Equipment manufacturers periodically release software fixes for their products. The fixes not only add to the features of the hardware, but also fix known vulnerabilities that hackers could use.

How to safely use public WiFi

Recommendations for using public WiFi safely

Free WiFi is available in most public places, and connecting to it is convenient and simple. However, such public networks are regarded as “open”. In order words, a password is not necessary to access them, and they can be used by anyone who wants to.

Public WiFi threats:

  • A wireless network signal travels in a certain radius, so anyone in the range can accept it;
  • Data transmitted on the network is not encrypted. In other words, anyone who can receive a signal can also see the content of the data being transmitted if the network user does not use additional means of traffic encryption;
  • Even if the data is encrypted additionally, the hacker retains the ability to execute man-in-the-middle attacks against network clients by intervening between the client and the server;
  • Some open access points can be created to spy on users, steal passwords, redirect users to malicious software distributing web pages, etc.

 

Recommendations

  • Assess the risk before you connect

 

From a security point of view, random open wireless networks pose an increased risk to data security. If you are going to use such a network, assess the risk. For example, if you are going to check your email and the email client does not use encrypted connection, you would be risking exposing not only the email password, but also the email contents. If you intend to make a bank transfer, keep in mind that a hacker may direct you to a fake bank site.
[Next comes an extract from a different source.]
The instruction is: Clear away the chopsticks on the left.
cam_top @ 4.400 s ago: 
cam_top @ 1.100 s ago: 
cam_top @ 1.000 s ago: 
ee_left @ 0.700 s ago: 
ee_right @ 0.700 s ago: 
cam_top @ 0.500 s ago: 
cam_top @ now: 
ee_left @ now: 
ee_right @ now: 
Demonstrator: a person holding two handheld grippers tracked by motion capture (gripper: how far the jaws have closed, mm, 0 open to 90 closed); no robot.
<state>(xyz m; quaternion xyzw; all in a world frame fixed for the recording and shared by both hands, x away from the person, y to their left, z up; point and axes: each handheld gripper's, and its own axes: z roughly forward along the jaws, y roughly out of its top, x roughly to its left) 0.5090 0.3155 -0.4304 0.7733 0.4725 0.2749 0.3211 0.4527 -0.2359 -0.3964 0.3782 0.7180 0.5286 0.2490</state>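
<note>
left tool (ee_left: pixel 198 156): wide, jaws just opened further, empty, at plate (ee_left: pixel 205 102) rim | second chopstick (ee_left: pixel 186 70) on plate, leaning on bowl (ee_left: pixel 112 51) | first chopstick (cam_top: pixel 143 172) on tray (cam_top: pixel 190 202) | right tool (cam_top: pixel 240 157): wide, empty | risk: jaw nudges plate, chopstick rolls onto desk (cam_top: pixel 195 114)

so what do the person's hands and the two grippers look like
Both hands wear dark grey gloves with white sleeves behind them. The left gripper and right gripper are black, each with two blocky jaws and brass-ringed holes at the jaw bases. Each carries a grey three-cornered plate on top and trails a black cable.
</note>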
  • Clear the open wireless networks list

 

Once connected to a wireless network access point, the computer system may attempt to detect it in the future, thereby increasing the likelihood of certain risks. It is recommended to clear the list of networks every time you use public WiFi.

  • Use a firewall

 

A properly configured firewall will decrease the likelihood of successful hacking attacks.

  • Use secure data transfer protocols

 

This tip is not just for wireless network users. Where possible, secure data transfer protocols should be used. If you are using a company computer or enterprise network services, contact your system administrator to inquire about the possibility of using secure VPN to access to your internal business network.